Paraneoplastic neurological syndromes are non-metastatic disorders triggered by an altered immune response to a neoplasm. Uncommon presentations are increasingly reported, widening the recognised spectrum of these disorders. We present two patients with atypical neurological manifestations that heralded malignancy.
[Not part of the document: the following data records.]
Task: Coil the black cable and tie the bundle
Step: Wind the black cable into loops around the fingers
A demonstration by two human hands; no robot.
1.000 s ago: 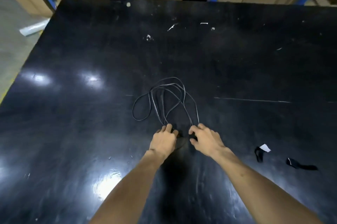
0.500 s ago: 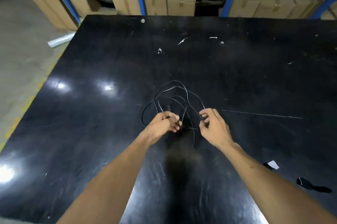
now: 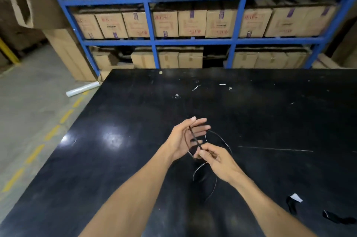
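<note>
The thin black cable (image 3: 194, 136) is lifted off the black table (image 3: 270, 120). One strand runs taut across my left hand (image 3: 185, 138), from its thumb down to my right hand (image 3: 214, 157). My left hand is held up with palm open and fingers spread, the cable hooked over its thumb. My right hand pinches the cable just below the left palm. Loose loops of the cable (image 3: 222, 139) curve out behind the hands and hang below my right wrist.
Two black ties lie on the table at the lower right, one (image 3: 291, 204) with a white tag and another (image 3: 337, 219) beside it. Blue shelving (image 3: 152, 24) with cardboard boxes stands behind the table. A white roll (image 3: 82, 89) lies on the floor at left.
Both hands have raised the cable from the table, and the view has tilted up. My left hand opened flat and my right hand drew a strand across it.
</note>
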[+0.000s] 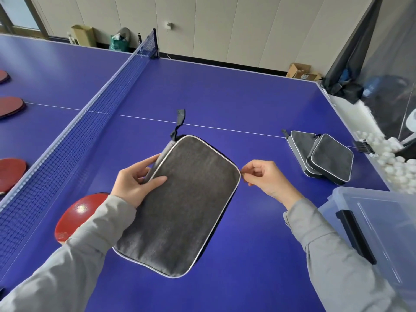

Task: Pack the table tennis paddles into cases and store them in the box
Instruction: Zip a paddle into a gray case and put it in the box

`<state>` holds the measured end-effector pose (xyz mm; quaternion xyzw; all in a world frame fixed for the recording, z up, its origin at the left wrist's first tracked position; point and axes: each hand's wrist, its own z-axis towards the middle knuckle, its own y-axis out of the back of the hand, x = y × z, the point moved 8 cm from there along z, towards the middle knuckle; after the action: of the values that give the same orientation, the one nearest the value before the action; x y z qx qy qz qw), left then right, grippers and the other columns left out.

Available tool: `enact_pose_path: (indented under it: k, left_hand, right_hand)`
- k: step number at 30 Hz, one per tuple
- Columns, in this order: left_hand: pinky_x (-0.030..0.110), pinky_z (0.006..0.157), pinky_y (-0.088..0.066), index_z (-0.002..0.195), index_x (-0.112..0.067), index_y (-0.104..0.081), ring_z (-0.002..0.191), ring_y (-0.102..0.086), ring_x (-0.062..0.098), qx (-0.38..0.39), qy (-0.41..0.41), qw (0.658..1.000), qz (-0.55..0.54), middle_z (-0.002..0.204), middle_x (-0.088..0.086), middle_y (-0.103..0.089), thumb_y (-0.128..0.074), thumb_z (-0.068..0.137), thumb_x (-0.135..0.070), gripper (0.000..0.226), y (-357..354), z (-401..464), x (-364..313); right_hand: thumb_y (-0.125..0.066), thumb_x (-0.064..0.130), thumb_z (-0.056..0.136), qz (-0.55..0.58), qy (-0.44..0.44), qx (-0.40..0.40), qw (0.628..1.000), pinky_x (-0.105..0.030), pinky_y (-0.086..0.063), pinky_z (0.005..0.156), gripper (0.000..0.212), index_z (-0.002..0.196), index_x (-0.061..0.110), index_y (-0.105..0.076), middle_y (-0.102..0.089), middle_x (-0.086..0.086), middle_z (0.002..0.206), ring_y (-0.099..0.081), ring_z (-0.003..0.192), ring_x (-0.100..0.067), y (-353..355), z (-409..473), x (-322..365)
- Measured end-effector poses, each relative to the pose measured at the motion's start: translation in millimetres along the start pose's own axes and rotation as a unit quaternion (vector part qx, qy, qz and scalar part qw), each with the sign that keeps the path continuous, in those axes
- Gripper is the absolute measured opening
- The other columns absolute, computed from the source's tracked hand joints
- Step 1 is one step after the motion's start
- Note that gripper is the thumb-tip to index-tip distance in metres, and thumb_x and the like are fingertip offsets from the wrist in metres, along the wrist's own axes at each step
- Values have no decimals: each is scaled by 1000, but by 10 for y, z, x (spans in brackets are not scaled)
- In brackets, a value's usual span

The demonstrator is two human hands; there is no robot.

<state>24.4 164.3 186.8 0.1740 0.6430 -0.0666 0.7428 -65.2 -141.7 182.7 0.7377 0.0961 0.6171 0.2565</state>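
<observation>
Nearest us, both grey sleeves reach in from the bottom edge over the blue table tennis table [225,91]. Our left hand [137,177] holds the near-left edge of the dark grey rectangular fabric case with pale piping [180,203]: the thumb lies flat on top, the fingers curl around its grey zip side. Our right hand [263,176] sits at the case's right corner, thumb and forefinger pinched together at the piping; whether they hold a zip pull we cannot tell, as it is too small to make out. The case lies slanted on the table between the hands, its dark strap loop [180,119] trailing away from the far corner.

Just left of the case, a red round-bladed paddle [76,215] lies flat, partly hidden under our left sleeve. At the right edge stands a clear plastic storage box with a black latch [382,221], cut off by the frame; we see nothing in it.

Farther right, two more dark grey cases [324,156] lie overlapping. Beyond them a trough of white balls [391,158] runs along the table's edge.

Across the blue net [90,113], three red paddles [11,106] lie at the left edge, each cut off.
</observation>
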Motion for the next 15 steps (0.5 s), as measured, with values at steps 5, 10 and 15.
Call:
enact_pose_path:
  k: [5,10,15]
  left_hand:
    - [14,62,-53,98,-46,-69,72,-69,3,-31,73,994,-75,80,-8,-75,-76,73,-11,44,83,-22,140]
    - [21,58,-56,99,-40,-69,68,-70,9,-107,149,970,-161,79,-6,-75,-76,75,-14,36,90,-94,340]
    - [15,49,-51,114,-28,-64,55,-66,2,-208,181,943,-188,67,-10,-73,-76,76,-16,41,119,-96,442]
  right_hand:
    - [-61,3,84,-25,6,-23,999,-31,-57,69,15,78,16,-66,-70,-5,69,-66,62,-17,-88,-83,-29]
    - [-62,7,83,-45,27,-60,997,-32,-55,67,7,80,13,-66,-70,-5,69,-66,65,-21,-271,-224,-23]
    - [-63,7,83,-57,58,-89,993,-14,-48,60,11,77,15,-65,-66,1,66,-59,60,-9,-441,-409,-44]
Case 1 A 79 year old woman presented with progressive asymmetrical (R>L) leg weakness. Examination confirmed significant paraparesis (MRC 2/5 bilaterally) with normal muscle bulk and tone, normal sensation and sphincter control, hyporeflexia and downgoing plantars. MRI of the lumbosacral spine was normal. Nerve conduction studies showed an axonal and demyelinating motor neuropathy. CSF was acellular with high protein (2.5 gr/dl) and normal glucose. Body CT revealed a large retrosternal mass consistent with thymoma. Her paraneoplastic motor neuropathy was treated with intravenous immunoglobulin, which clinically stabilised her progression, and referred for surgical removal.
Case 2 A 72 year old woman presented with painless, progressive left-sided visual loss. Fundoscopy excluded arterial occlusion or vasculitis. Investigations for autoimmune or infective causes were normal. Chest X-ray, echocardiogram, lumbar puncture and a temporal artery biopsy were diagnostically non-contributory. Body CT showed multiple lytic and sclerotic bone lesions, with abnormal lymphadenopathy in the left axilla. Fine needle aspiration of a node showed adenocarcinoma consistent with metastatic oestrogen receptor positive breast cancer. The final diagnosis was non-metastatic paraneoplastic optic neuropathy.